We present a classification model trained to detect whether a malicious application is actively running on a user’s Android smartphone based on highly granular and low-privilege hardware performance counters (HPCs) and packet exchange information collected over the course of 3 months across 46 devices in 2016. People are using cell phones for an increasing number of tasks, including as banking, e-mail, 3rd party app sign-on authentication, and smart device management. Many of these tasks require the user to store personal data which takes the form of passwords, contact information, photos, and more on their phone. Malicious actors seek to steal this valuable information on Android devices through hidden apps and Trojans found on the Google Play store and shared through SMS messaging. Our model accepts statistics on five seconds of CPU usage and internet traffic packet exchange information as input to detect whether malware is actively running on the device, meaning that the implementation of the application does not require root privileges to support user security, and can be utilized across different types of devices.

To get started:

First download: t4_mor_join.ipynb You should be in a PySpark docker image to do the following! If you’re not in PySpark, please run the following (presuming you have docker installed)

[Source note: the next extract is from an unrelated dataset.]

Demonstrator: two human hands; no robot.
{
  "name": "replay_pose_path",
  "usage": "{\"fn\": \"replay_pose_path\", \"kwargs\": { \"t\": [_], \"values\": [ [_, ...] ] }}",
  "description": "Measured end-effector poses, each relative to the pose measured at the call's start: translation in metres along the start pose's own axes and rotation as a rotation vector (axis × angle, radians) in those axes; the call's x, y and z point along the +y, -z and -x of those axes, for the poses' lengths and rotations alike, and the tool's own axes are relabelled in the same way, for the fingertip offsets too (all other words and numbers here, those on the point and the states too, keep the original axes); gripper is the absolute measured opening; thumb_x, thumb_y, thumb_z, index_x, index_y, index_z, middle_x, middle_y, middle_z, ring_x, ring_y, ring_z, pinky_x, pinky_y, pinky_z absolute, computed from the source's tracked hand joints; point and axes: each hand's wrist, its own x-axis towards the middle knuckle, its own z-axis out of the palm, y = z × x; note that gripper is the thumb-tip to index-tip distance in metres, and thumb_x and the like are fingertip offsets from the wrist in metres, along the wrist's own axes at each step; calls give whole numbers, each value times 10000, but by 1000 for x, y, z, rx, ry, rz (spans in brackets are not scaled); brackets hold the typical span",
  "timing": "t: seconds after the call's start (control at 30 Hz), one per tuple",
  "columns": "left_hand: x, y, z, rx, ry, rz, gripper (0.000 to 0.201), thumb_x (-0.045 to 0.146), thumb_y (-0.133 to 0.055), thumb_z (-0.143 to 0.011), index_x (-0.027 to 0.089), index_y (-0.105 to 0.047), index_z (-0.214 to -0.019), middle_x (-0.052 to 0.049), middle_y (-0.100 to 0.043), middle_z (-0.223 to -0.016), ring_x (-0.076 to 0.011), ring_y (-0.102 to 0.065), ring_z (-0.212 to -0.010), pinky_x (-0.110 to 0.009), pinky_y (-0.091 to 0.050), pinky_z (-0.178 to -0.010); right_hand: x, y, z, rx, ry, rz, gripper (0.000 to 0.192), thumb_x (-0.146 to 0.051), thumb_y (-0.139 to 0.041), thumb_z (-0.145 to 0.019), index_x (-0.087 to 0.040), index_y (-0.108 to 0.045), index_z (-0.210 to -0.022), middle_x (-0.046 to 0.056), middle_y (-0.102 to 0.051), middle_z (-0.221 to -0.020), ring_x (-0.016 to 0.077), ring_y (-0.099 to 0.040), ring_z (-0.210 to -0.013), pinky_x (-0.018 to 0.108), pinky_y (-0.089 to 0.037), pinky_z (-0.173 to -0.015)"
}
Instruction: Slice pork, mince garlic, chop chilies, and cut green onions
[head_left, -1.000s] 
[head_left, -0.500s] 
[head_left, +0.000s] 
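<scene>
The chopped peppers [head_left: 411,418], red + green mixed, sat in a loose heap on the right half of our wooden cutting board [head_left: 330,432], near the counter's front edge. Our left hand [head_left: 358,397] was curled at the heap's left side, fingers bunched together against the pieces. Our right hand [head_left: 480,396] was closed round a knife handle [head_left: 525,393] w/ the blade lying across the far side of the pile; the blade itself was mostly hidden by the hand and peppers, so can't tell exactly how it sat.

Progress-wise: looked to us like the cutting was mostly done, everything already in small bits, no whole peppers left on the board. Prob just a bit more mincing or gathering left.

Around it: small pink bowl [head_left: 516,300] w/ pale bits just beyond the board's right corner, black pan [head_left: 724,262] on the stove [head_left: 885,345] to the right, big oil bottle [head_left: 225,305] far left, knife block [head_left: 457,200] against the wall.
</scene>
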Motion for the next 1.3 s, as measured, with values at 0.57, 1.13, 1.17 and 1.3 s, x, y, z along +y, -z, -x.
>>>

!docker run -it — rm -p 8888:8888 jupyter/pyspark-notebook

If you need help, check out this link

Preliminary Step:

You should be in a PySpark docker image to run this notebook!
If you’re not in PySpark, please run the following (presuming you have docker installed)

!docker run -it --rm -p 8888:8888 jupyter/pyspark-notebook

Sherlock: Classifying Malicious Cell Phone Sessions

This subset of the well-known Sherlock dataset contains data extracted from 37 user’s cell phones across 3 months at the beginning of 2016. There are two tables involved in this analysis:
T4.tsv: ~26Gb of data on battery level, memory usage, packet inflows and outflows and the like. Each row represents a scan, and scans are conducted every 5 seconds. Moriartyprobe.tsv: ~65Mb of data from an app called Moriarty which starts “sessions”, a variety of realistic of attacks on the user’s cellphone that stop and start intermittently. The sessions are either benign or malicious.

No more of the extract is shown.